| Directions |
Return every line of the data below that includes the string "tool".

| Dataset content |

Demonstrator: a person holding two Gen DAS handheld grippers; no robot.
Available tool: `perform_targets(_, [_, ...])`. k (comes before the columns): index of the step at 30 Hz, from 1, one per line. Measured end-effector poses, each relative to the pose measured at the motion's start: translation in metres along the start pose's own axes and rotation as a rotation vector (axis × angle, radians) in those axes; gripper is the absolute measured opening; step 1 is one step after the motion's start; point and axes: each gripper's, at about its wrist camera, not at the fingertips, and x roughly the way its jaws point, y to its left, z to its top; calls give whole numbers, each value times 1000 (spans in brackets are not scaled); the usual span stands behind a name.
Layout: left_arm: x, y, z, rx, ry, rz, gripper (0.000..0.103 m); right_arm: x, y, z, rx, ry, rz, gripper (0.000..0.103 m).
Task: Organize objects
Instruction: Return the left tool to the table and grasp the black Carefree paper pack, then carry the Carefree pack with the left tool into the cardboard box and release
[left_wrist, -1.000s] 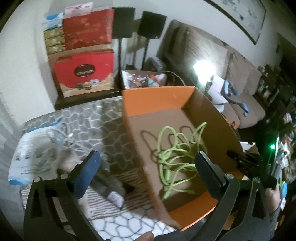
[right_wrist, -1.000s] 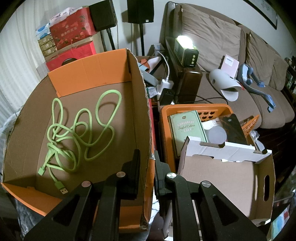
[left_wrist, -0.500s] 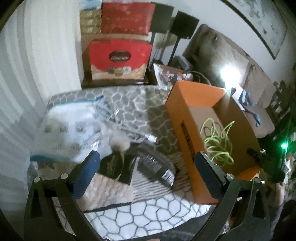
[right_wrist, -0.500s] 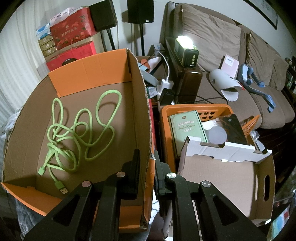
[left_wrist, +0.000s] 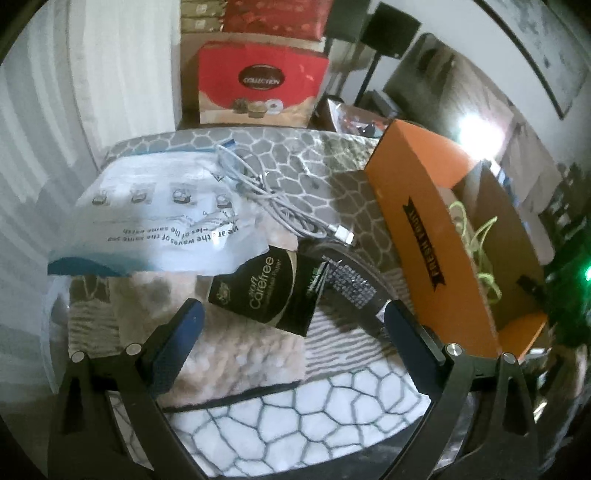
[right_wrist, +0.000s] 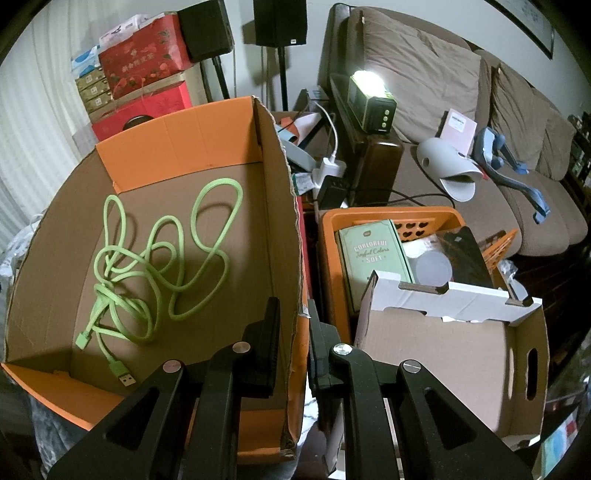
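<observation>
The right gripper (right_wrist: 291, 347) pinches the side wall of the orange box (left_wrist: 424, 236) lettered "FRESH FRUIT", at the table's right edge, a green cable (right_wrist: 159, 266) inside. The left gripper (left_wrist: 291, 325), spread wide, hovers over a black "soft Carefree" packet (left_wrist: 266, 291) mid-table.

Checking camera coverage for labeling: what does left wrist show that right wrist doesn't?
Left wrist only: the white cable, the black Carefree pack and the white printed bag on the patterned cloth, with the open left gripper above them. Right wrist only: the orange crate, the white-rimmed carton, the sofa, and the right gripper clamped on the box wall. Both: the orange cardboard box holding the green cable.
</observation>
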Motion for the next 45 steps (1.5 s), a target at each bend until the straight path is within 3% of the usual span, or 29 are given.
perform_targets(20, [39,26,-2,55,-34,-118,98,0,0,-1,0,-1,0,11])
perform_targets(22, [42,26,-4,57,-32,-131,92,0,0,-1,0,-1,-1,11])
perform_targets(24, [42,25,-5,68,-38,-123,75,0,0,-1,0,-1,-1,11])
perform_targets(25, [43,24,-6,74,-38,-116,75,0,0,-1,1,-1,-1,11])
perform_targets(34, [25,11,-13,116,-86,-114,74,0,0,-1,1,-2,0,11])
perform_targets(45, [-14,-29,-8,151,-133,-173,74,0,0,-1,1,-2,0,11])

| Task response |
Available tool: `perform_targets(_, [_, ...])`. k (comes before the columns): index of the step at 30 Hz, from 1, one per line. Measured end-effector poses, each relative to the pose measured at the motion's start: translation in metres along the start pose's own axes and rotation as a rotation vector (axis × angle, radians) in those axes; gripper is the absolute measured opening; step 1 is one step after the motion's start; point and axes: each gripper's, at about its wrist camera, not at the fingertips, and x roughly the way its jaws point, y to its left, z to its top; calls give whole numbers, each value times 1000 (spans in brackets are not scaled); the usual span stands behind a name.
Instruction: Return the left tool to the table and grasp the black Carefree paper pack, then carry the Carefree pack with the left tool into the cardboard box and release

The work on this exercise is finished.